E allora, relazionarsi con un animale, prendendosi cura del cavallo sotto diversi aspetti (accompagnarlo a pascolare, pulirlo, dargli da mangiare…) può aiutare a ristabilire un proprio equilibrio ed a percepire una positiva condizione di benessere.

E’ possibile partecipare ad un’esperienza individuale o in piccoli gruppi.
Il primo incontro è finalizzato a far conoscere all’operatore gli spazi del centro, i cavalli, cogliendo l’occasione per un approfondimento sul progetto, che prosegue concordando poi via via i successivi incontri settimanali e le attività con gli animali. Si parte dalla scelta del cavallo che “generalmente si orienta su chi si percepisce come simile a noi, sia per affinità sia per diversità, favorendo l’instaurarsi di un legame con l’animale” precisa la psicologa. 

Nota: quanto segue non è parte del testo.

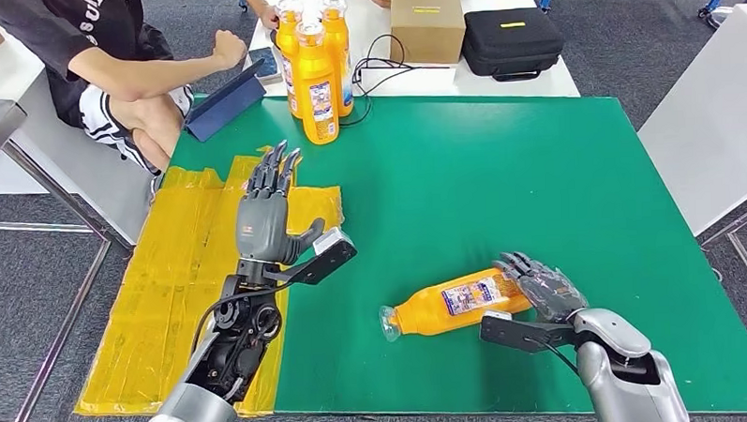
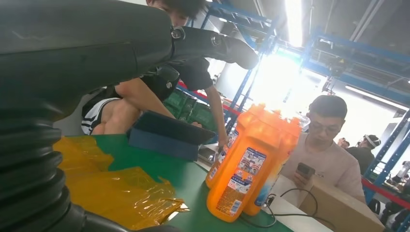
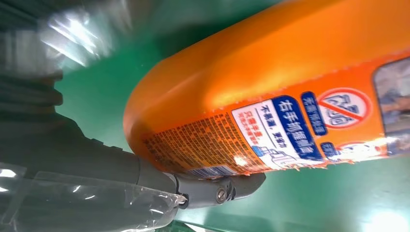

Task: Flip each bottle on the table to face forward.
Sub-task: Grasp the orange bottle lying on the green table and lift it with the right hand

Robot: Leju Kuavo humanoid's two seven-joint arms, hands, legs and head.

Per poi dedicarsi, tranquillamente, al nuovo amico in uno spazio all’aria aperta, nella natura, godendosi questo momento speciale e prendendosene cura, beneficiando così di uno scambio gratificante e positivo.

Tutto questo per supportare coloro che oggi l’Italia chiama “eroi” ma che, in realtà, sono uomini e donne, faticosamente impegnati a compiere il proprio dovere.